■ Problem statement: Repeat nothing but the lines below running from the one containing "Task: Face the" to the one containing "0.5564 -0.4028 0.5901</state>". Keep both end lines.

■ Available records:

--------------------

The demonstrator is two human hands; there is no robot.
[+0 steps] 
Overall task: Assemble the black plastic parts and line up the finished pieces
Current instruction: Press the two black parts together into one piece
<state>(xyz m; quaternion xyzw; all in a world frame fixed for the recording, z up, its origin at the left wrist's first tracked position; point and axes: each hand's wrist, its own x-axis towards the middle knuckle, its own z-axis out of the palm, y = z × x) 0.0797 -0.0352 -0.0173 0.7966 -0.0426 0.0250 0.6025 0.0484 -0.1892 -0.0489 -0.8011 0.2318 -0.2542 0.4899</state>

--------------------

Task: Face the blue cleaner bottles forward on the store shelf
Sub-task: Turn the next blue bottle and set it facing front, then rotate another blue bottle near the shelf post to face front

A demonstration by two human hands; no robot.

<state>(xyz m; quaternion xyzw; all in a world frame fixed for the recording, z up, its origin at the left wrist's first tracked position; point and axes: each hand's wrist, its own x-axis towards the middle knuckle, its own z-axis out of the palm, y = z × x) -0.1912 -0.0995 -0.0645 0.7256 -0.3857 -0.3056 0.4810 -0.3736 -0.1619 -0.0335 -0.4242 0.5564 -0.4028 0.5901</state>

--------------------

■ Result of the task:
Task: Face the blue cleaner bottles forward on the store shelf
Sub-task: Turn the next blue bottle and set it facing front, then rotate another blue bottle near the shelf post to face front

A demonstration by two human hands; no robot.

<state>(xyz m; quaternion xyzw; all in a world frame fixed for the recording, z up, its origin at the left wrist's first tracked position; point and axes: each hand's wrist, its own x-axis towards the middle knuckle, its own z-axis out of the palm, y = z × x) -0.1912 -0.0995 -0.0645 0.7256 -0.3857 -0.3056 0.4810 -0.3736 -0.1619 -0.0335 -0.4242 0.5564 -0.4028 0.5901</state>

What was produced is the complete output.